-- DATA EXTRACT follows --
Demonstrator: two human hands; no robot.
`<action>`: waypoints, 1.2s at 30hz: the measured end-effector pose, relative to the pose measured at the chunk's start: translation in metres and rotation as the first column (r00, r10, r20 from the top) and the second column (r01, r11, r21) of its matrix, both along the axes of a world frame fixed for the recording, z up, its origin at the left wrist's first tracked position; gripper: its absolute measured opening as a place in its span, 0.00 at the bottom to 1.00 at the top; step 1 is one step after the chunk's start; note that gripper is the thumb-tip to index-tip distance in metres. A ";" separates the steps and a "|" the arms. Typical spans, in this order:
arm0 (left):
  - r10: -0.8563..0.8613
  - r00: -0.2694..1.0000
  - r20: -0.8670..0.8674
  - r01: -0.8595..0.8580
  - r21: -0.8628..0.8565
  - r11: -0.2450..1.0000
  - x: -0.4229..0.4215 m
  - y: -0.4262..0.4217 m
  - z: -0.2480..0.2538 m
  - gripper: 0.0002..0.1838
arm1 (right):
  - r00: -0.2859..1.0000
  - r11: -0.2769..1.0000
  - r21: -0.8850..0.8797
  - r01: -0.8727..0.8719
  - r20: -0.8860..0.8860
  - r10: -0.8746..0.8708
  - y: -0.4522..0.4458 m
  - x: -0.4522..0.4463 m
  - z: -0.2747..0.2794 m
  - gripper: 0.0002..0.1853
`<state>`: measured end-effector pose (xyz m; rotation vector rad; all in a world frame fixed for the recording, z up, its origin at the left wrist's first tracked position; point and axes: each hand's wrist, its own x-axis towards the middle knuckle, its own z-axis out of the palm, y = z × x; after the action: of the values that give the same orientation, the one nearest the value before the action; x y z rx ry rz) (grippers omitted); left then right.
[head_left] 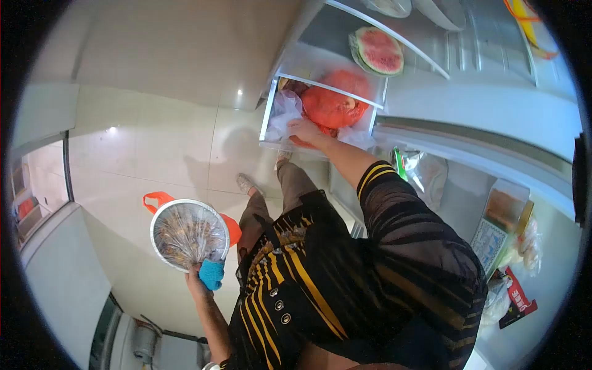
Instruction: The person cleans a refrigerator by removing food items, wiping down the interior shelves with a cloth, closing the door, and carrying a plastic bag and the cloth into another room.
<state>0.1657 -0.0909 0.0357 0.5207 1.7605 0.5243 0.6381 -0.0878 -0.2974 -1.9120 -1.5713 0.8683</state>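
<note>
My left hand (196, 282) grips the near rim of a round metal bowl (190, 234) covered in clear plastic wrap, with brownish food under it. A blue cloth (211, 274) is at that hand, and a red-orange bag (230, 229) shows beside the bowl. My right hand (306, 133) reaches into an open fridge drawer (265, 120) at its front edge. It is next to a large red plastic bag (333, 106) and a whitish plastic bag (285, 111). Its fingertips are partly hidden, so what they hold is unclear.
Half a wrapped watermelon (379, 50) lies on the shelf above the drawer. The open fridge door (459, 166) at the right holds boxes (505, 203) and a red-black packet (517, 301). My feet stand on the tiled floor (148, 148) below the drawer.
</note>
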 end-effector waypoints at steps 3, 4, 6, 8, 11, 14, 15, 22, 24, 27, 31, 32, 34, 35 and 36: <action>0.008 0.997 0.073 -0.009 0.015 1.000 -0.008 -0.004 -0.009 0.17 | 0.996 0.985 -0.169 0.040 0.081 -0.027 0.018 -0.021 -0.012 0.12; 0.019 0.997 0.070 -0.021 0.022 1.000 -0.015 -0.009 -0.017 0.19 | 0.996 0.984 -0.175 0.024 0.086 -0.009 0.036 -0.017 -0.026 0.12; 0.039 0.997 0.062 -0.040 0.016 0.999 -0.027 -0.012 -0.028 0.20 | 0.793 0.564 -0.613 -0.553 -0.179 0.583 0.082 -0.006 -0.036 0.17; 0.066 0.997 0.047 -0.066 -0.016 0.998 -0.022 -0.012 -0.028 0.20 | 0.957 0.922 -0.360 -0.139 -0.287 0.032 0.088 -0.008 0.035 0.17; 0.092 0.995 0.027 -0.090 -0.064 0.994 -0.038 -0.019 -0.041 0.19 | 0.827 0.851 -0.525 -0.010 -0.483 -0.288 0.105 0.000 0.075 0.17; 0.107 0.993 0.039 -0.104 -0.076 0.992 -0.036 -0.019 -0.042 0.16 | 0.614 0.811 -0.541 0.224 -0.568 -0.548 0.101 0.027 0.110 0.13; 0.099 0.995 0.021 -0.097 -0.090 0.991 -0.037 -0.020 -0.042 0.15 | 0.568 0.808 -0.503 0.306 -0.585 -0.579 0.091 0.041 0.107 0.13; 0.182 0.980 0.085 -0.172 -0.116 0.978 -0.037 -0.021 -0.049 0.18 | 0.070 0.447 -0.602 0.661 -0.544 -0.836 0.008 0.138 0.121 0.23; 0.170 0.980 0.107 -0.157 -0.118 0.981 -0.035 -0.018 -0.039 0.20 | -0.287 0.245 -0.626 0.741 -0.624 -0.727 -0.007 0.158 0.129 0.28; 0.158 0.980 0.125 -0.150 -0.074 0.986 -0.018 -0.015 -0.033 0.22 | -0.400 0.151 -0.628 0.763 -0.643 -0.654 -0.009 0.194 0.139 0.34; 0.048 0.971 0.236 -0.022 -0.114 0.993 0.004 -0.004 -0.032 0.24 | -0.264 0.306 -0.533 0.789 -0.744 -0.614 0.013 0.236 0.156 0.43; 0.081 0.997 0.012 -0.081 -0.027 0.996 -0.007 -0.011 -0.049 0.25 | -0.185 0.393 -0.475 0.787 -0.790 -0.585 -0.006 0.240 0.140 0.43; 0.031 0.988 0.150 -0.013 -0.117 0.993 -0.010 0.000 -0.049 0.26 | -0.310 0.247 -0.545 0.801 -0.731 -0.608 0.010 0.241 0.157 0.40; 0.083 0.976 0.201 -0.047 -0.178 0.983 -0.009 -0.012 -0.057 0.25 | -0.296 0.277 -0.557 0.783 -0.725 -0.622 0.012 0.250 0.153 0.40; 0.085 0.979 0.183 -0.053 -0.175 0.983 -0.004 -0.008 -0.055 0.25 | -0.207 0.379 -0.507 0.774 -0.769 -0.605 0.000 0.257 0.148 0.38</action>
<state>0.1614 -0.0992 -0.0190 0.2814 1.6269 0.4524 0.8953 -0.0880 -0.1490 -1.2550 0.3165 0.8860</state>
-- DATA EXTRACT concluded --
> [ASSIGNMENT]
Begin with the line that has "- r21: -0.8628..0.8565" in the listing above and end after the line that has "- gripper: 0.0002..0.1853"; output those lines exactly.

> [THE COMPLETED TASK]
  - r21: -0.8628..0.8565
  - r11: -0.2450..1.0000
  - x: -0.4229..0.4215 m
  - y: -0.4262..0.4217 m
  - z: -0.2480..0.2538 m
  - gripper: 0.0002..0.1838
arm1 (right):
  - r00: -0.2859..1.0000
  - r11: -0.2769..1.0000
  - r21: -0.8850..0.8797
  - r01: -0.8727..0.8719
  - r20: -0.8860..0.8860
  - r10: -0.8746..0.8708
  - y: -0.4522..0.4458 m
  - x: -0.4522..0.4463 m
  - z: -0.2747..0.2794 m
  - gripper: 0.0002..0.1853

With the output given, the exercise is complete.